Secondly, the case of Mrs. TC emphasizes the importance of asking patients and families about all medications and preparations that the patient is currently taking. In order for a physician to effectively manage the geriatric patient, accurate and up-to-date information must be elicited from the patient or family member at each visit; these must include prescription items, ophthalmological preparations, over-the-counter preparations, and herbal supplements.

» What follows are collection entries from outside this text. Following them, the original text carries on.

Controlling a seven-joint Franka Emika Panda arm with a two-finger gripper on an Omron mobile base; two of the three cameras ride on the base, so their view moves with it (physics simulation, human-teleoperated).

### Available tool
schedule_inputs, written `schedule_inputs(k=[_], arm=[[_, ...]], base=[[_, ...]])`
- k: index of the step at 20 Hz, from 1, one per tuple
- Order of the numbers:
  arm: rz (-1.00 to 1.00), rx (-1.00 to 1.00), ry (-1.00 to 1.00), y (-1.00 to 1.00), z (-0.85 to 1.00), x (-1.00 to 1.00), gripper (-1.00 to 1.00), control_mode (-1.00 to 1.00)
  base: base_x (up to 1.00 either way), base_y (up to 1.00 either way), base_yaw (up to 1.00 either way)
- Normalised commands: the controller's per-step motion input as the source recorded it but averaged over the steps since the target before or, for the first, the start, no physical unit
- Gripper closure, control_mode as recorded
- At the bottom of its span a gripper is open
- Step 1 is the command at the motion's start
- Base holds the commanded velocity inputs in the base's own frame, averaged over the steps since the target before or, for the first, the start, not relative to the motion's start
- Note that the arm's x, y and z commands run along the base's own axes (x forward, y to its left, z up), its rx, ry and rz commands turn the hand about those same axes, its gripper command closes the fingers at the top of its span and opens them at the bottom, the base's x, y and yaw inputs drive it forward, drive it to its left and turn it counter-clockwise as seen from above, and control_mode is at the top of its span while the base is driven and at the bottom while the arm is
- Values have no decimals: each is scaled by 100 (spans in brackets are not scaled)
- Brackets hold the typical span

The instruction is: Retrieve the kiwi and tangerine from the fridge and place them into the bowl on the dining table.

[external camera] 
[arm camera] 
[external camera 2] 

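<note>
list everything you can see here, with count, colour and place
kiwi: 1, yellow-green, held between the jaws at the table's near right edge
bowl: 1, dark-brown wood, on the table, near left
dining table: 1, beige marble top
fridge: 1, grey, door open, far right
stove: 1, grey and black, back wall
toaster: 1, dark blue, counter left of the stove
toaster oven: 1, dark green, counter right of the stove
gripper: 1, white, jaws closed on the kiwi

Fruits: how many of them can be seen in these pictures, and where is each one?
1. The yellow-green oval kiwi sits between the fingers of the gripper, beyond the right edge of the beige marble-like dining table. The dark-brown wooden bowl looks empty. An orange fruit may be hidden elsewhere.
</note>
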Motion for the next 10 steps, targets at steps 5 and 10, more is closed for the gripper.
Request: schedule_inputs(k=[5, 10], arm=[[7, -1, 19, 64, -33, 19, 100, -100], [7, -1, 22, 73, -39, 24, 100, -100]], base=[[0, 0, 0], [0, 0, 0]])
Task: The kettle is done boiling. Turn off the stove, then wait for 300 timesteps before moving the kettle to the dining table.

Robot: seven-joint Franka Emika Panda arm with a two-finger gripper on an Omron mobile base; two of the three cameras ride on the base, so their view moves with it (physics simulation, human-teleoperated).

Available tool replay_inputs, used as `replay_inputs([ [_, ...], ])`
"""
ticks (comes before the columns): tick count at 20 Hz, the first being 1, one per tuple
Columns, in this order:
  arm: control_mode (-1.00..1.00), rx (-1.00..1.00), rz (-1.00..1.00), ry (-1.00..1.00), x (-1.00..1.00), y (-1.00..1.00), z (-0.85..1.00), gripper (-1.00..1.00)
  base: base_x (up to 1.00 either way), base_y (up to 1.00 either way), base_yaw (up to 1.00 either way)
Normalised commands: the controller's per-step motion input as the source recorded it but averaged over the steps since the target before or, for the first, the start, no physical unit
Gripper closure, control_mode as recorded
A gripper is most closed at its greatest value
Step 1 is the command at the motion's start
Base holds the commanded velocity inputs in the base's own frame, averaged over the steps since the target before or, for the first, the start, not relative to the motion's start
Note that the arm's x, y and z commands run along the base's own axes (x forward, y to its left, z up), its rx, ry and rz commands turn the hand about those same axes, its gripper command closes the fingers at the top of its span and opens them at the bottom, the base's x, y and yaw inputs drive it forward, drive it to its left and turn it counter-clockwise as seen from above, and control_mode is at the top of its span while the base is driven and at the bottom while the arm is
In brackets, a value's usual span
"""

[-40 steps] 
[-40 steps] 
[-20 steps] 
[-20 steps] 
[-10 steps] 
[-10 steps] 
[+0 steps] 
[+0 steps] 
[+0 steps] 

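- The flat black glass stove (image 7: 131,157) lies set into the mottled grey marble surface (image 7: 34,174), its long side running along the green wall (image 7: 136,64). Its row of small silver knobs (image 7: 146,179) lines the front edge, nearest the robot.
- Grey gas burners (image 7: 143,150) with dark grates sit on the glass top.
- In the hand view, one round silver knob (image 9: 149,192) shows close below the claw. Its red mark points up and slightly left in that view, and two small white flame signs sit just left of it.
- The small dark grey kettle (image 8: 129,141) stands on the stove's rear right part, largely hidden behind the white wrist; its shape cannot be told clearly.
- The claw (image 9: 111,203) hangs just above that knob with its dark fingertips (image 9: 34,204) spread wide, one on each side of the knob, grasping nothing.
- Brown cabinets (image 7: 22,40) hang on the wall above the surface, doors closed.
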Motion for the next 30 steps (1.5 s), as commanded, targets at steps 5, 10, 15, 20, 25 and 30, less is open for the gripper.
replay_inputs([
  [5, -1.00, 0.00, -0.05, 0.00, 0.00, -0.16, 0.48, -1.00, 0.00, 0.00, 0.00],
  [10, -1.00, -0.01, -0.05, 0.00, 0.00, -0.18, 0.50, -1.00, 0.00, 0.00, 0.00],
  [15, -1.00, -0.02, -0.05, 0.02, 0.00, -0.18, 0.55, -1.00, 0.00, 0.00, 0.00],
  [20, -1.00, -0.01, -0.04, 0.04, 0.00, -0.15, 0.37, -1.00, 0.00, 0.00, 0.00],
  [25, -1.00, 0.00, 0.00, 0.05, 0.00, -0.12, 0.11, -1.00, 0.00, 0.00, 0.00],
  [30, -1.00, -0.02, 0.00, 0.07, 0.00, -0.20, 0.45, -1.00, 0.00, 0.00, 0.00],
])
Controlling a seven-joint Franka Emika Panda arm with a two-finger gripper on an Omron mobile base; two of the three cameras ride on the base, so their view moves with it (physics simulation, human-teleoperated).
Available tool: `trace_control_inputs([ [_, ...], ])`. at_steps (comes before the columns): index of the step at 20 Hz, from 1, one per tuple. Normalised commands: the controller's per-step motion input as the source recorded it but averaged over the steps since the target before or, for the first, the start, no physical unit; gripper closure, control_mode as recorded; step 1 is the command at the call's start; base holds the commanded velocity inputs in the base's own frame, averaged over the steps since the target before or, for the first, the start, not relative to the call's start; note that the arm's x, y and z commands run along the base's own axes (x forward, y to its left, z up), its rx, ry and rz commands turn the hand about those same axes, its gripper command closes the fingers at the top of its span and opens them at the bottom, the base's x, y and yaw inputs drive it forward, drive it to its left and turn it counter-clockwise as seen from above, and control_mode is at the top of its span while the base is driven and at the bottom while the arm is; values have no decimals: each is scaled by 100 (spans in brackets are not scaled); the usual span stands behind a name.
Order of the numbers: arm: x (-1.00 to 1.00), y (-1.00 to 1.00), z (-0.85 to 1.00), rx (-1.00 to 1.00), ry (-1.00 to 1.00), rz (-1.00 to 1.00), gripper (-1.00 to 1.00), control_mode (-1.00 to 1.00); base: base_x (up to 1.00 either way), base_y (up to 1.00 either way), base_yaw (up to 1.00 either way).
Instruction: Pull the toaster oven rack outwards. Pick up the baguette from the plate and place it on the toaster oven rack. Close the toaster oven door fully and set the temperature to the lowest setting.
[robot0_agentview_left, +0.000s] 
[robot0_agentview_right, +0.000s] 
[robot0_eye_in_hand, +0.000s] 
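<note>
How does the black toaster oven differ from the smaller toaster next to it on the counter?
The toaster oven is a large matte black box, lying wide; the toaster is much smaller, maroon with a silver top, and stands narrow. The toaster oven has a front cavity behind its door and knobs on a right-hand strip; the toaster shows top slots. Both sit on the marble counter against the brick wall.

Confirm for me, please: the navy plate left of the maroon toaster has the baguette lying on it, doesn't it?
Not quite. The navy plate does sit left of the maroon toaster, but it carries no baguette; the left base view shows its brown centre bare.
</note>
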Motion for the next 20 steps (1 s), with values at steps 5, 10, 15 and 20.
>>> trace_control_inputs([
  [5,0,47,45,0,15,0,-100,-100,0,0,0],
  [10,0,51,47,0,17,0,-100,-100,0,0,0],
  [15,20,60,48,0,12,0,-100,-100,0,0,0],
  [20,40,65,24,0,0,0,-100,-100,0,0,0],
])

Finally, this case illustrates the fundamental rule of geriatric pharmacology that “anything can cause anything.” Physicians must be vigilant in noting a temporal relationship between the initiation of a new medication and the onset of a new complaint or symptom. The incidence of an adverse drug reaction is significantly elevated in the elderly population. This results from several factors that affect the pharmacokinetics, including alterations in drug absorption and distribution, prolonged rates of metabolism, and delays in elimination causing elevated serum drug levels and the potential for drug-drug interactions. The physician must keep in mind that the most seemingly benign medications, such as aspirin or acetaminophen, can cause serious adverse reactions when misdosed. In the case of Mrs. TC, what was perceived to be a “benign” hemorrhoidal cream resulted in significant orthostatic hypotension and cognitive impairment due to cerebral hypoperfusion.
The author reports no relevant financial relationships.